Больная лежала на простынях, частично спрятанная под полупрозрачным балдахином. Ее лицо на подушках казалось размытым, точно в тумане. На столике перед кроватью кто-то разложил инструменты для кровопускания и небольшую медную плошку, куда сливалась лишняя кровь. Остро и резко пахло лекарствами. Другой стул был плотно придвинут к постели – наверняка Клаус Хедегор провел у постели дочери немало бессонных ночей, а когда удалялся на отдых, его сменяли служанки. Дух уныния висел в воздухе.

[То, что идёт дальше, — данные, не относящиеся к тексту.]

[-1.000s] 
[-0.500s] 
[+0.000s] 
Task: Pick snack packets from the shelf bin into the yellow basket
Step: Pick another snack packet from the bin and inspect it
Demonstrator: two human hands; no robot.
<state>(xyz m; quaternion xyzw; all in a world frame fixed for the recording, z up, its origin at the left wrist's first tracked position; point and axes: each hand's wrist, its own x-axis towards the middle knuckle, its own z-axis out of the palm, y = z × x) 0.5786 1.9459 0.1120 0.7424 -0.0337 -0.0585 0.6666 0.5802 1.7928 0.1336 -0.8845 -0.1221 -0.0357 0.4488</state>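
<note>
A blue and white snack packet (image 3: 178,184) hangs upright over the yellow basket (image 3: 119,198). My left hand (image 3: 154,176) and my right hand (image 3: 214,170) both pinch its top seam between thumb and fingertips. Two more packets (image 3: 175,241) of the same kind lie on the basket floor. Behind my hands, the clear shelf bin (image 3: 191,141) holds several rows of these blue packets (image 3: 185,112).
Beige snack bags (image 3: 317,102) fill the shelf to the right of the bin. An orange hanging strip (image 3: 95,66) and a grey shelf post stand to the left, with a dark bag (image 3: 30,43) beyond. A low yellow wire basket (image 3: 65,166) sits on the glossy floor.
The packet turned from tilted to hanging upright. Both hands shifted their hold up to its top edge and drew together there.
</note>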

Сам судья похудел, под глазами его залегли темные круги, а губы были так плотно сжаты, как будто зубы скрутили нитями. Эйрику по долгу службы часто приходилось видеть людей в отчаянии, и он был готов ко всему: к гневу, слезам и тому оцепенению, что нередко охватывает людей, когда они встречаются с горем. Не был он готов только к вопросу:
– Преподобный, вы действительно что-то сделали с моей дочерью?
Эйрик поднял брови.
– Когда вас отправили в темницу, вы сказали…
И тут пастор вспомнил. Да, на вопрос, как он своими чарами подействовал на Эльсе той ночью, он отпустил скабрезную шутку: «Узнаете через девять месяцев, дайте срок». Он злился и хотел побольнее уколоть судью.
– Я сказал похабщину, obscenitas. Это не имеет ничего общего с действительностью, смею вас заверить.
Клаус Хедегор выдохнул и как-то разом обвис, словно суставы его размягчились. Оказывается, он все это время думал, что Эйрик залезал под юбку его дочери? Если так, то у этого мужчины ангельское терпение. Хотя, вероятнее всего, он сразу понял, что это была всего лишь непристойность, но с болезнью Эльсе забеспокоился, что в словах пастора могла крыться причина недуга.
Эйрик сделал шаг к постели. Эльсе выглядела плохо – как человек, который должен умереть со дня на день. Пастор всегда чувствовал приближение смерти, и сейчас та склонилась над бедняжкой, отводя костлявой рукой трогательный золотистый локон. Еще совсем детское лицо с нежной округлостью щек теперь напоминало старушечье. Руки, на которых делали надрезы для кровопускания, не зажили до конца и пачкали одеяло. Волосы свалялись и спутались, как сухая трава.
Судья встал за плечом Эйрика.
– Она недавно уснула, а до того бредила целый день и всю предыдущую ночь. Кричала, что к ней явился сам дьявол, чтобы пытать ее, что Сатана вырывает ей язык. Она выхватила у доктора лезвие и пыталась…
Клаус Хедегор запнулся, не желая заканчивать фразу.
Эйрик молчал. Его ни о чем не спросили. Значит, девушка была во власти иллюзий – что ж, причин этому могло быть множество. Судья набрал в грудь побольше воздуха.